I’ve talked to my buddies at DAL and guys who left DAL to come here about training differences between the two companies. Similar complaints for each. Guys who experienced both said they liked some things better at brown and other things at delta.
Safety culture is a noticeable difference.
When my DAL bud and I talk shop, he’s been there close to 20, we bih-ch about the same things, using similar amounts of “those MFers,” in our conversations. UPS just goes a little farther, a little worse, in most things.
My opinion on this place hasn’t changed: if you know what you’re getting into and UPS makes strategic sense for your career - jump on board. If you can’t check these 2 boxes then might want to reconsider.
Good luck!
These guys do run middle and middle-upper mgmt in the air district (the airline is its own separate entity within the UPS umbrella). For this they are basically mouthpieces for the higher up’s in corporate and for the company lawyers. If you want to deal with these people on a regular basis you’ll have to join the union. As a line guy, my exposure to these folk is simply a bunch of emails and memos I don’t typically read. Once in a while I’ll get a call about some operational thing - I present them evidence and that’s the end of it. If you do stupid stuff then you’ll deal with them more. On the line, I smile and nod and otherwise think nothing of them. Like the hall monitors in high school…whatever dude.
I’ve talked to my buddies at DAL and guys who left DAL to come here about training differences between the two companies. Similar complaints for each. Guys who experienced both said they liked some things better at brown and other things at delta.
Safety culture is a noticeable difference.

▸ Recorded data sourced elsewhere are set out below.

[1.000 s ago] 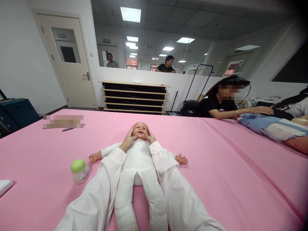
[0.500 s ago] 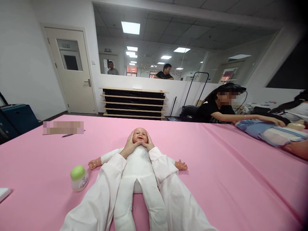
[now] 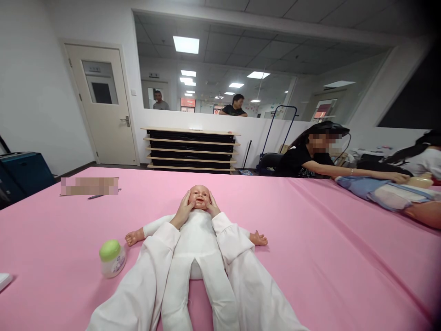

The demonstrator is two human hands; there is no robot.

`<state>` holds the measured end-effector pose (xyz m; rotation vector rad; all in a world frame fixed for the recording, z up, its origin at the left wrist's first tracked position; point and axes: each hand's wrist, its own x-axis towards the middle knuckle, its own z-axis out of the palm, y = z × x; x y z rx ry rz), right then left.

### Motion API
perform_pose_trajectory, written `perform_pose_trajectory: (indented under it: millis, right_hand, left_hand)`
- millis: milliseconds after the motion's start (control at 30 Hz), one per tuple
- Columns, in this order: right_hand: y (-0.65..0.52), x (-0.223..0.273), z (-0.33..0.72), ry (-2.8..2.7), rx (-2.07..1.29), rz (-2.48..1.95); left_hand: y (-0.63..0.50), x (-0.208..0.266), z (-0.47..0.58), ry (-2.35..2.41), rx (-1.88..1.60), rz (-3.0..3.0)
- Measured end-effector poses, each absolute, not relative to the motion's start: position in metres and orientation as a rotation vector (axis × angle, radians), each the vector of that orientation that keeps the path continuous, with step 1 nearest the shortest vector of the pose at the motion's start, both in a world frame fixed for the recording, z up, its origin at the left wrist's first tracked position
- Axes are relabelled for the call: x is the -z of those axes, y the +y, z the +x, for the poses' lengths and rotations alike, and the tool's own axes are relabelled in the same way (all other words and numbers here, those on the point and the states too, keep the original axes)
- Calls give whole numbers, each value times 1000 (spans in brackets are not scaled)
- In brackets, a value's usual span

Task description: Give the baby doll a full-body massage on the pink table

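Observation:
A baby doll in white cloth lies on its back, face up, legs toward me and arms spread to both sides. My left hand cups one side of its head, thumb on the cheek near the mouth corner. On the other side my right hand cups the head the same way, its thumb also on the cheek. The fingers of both hands reach along the sides of the head, partly hidden behind it. Left of my left sleeve stands a small jar with a green lid, beside the doll's hand.
A pink sheet covers the table. Toward the far left lie a blurred-out flat item and a pen; a white object sits at the left edge. At right, a person reaches over another doll.
Both thumbs have slid outward and up, from meeting under the doll's chin to its cheeks. The whole view has shifted slightly.

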<state>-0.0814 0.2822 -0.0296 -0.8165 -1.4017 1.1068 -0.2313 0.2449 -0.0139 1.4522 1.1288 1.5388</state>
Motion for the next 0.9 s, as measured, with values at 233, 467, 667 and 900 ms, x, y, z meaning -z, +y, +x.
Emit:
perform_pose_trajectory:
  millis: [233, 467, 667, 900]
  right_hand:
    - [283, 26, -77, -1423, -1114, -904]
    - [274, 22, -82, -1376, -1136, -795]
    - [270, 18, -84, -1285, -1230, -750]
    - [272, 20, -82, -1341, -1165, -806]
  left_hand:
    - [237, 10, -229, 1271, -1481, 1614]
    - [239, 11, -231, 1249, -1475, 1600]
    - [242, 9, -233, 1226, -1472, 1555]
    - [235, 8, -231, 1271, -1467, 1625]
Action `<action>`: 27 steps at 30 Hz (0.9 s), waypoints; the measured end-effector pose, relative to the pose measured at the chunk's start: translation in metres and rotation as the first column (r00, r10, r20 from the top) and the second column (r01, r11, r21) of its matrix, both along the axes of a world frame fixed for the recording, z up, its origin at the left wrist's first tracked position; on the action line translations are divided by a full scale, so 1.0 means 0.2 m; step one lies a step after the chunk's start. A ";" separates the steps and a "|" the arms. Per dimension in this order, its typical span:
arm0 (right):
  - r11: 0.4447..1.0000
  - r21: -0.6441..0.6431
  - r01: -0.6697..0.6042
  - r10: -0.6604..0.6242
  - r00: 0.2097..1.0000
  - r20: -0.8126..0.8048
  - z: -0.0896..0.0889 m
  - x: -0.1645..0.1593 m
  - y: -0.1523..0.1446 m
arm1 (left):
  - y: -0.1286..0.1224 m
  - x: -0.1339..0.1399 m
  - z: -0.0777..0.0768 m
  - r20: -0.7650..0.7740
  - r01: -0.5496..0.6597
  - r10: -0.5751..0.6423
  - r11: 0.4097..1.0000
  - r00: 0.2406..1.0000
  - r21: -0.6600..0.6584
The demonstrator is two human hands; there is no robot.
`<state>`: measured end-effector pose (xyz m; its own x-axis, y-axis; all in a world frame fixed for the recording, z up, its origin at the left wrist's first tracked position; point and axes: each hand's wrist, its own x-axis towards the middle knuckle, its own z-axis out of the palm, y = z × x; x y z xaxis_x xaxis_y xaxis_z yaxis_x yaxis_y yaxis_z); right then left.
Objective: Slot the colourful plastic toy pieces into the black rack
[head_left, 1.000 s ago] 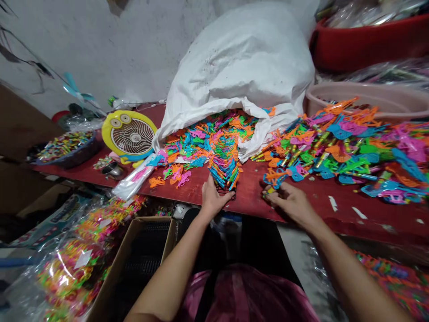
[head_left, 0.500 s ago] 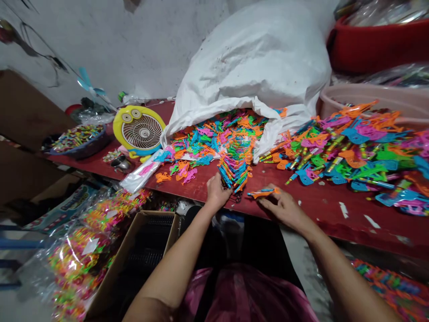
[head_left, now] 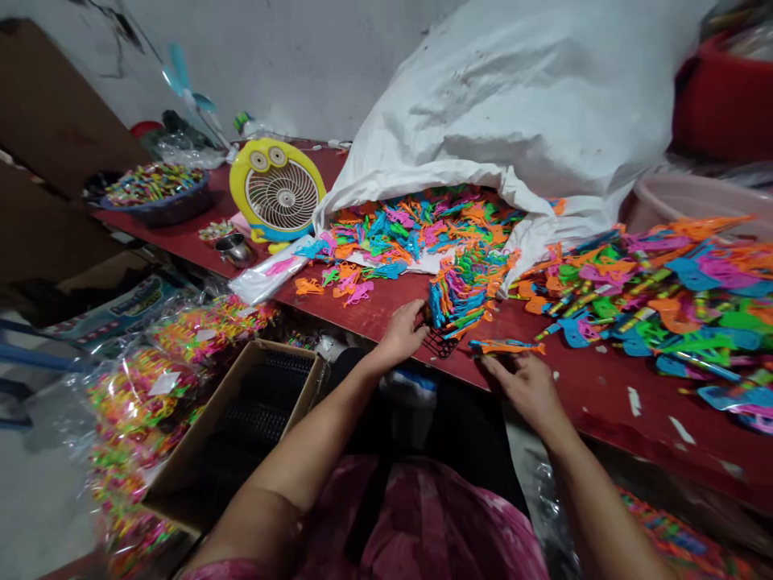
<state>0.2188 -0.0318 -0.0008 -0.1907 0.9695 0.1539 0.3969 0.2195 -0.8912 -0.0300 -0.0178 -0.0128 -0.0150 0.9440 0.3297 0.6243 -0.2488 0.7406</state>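
Note:
My right hand (head_left: 530,391) pinches a small orange-and-blue plastic toy piece (head_left: 508,347) just above the table's front edge. To its left, my left hand (head_left: 402,332) has its thumb and forefinger a little apart, beside a black grid rack (head_left: 440,345). A tight row of toy pieces (head_left: 464,292) in blue, orange, green and pink stands slanted at that rack, running back toward the white sack (head_left: 513,105). From the sack's mouth spills a heap of similar small pieces (head_left: 416,221). Whether my left fingertips touch the rack or the row, I cannot tell.
A large pile of coloured toys (head_left: 658,298) covers the right side of the red table (head_left: 380,310). Farther left are a yellow fan (head_left: 283,193), a metal cup (head_left: 235,250) and a basin (head_left: 163,211) of small pieces. Below sits a cardboard box (head_left: 238,435) with black parts.
The view has shifted, so the table things appear farther right. My left hand has drawn away from the row and its fingers have loosened. My right hand still holds its toy piece.

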 end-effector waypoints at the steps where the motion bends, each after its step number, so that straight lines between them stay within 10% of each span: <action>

When my DAL bud and I talk shop, he’s been there close to 20, we bih-ch about the same things, using similar amounts of “those MFers,” in our conversations. UPS just goes a little farther, a little worse, in most things.
My opinion on this place hasn’t changed: if you know what you’re getting into and UPS makes strategic sense for your career - jump on board. If you can’t check these 2 boxes then might want to reconsider.
Good luck!
#58
Line Holder
Joined: Jul 2007
Posts: 994
Likes: 45
^ Similar. It's *almost* impossible for me to believe that they could have seen that video and not grounded the fleet. And yet the source is, apparently, UPS themselves. And is *absolutely* impossible for me to believe that it took three days for them to see their own video.
3 days? They'd still be flying today if they didnt know the FAA was about the ground them. No conscience whatsoever.
#59
Literally would’ve agreed with this statement yesterday. After seeing photos published by the NTSB today, I’ve done a 180. The fact that this airline continued to fly MD11s, having seen such revealing visual evidence, has convinced me that UPS management are, in fact, rudderless, soulless, and wholly devoid of conscience or compassion. Unless and until wholesale changes occur in who is managing this airline and the way it is managed, I would not recommend anyone in their right mind come here.
#60
On Reserve
Joined: May 2023
Posts: 75
Likes: 17
From: Retired ATC
To all those flying at Brown, I am sorry for your loss. Those pictures are heartbreaking. But I too have to question your management, as all of us are certain they had the pictures shortly after this crash, and they still kept their MD fleet flying. THEN, to add to that, I wonder if UPS let FedEx and Western Global know what actually happened? Seems as if the operation is more important than the safety of your pilot group, and other pilot groups. Stay strong.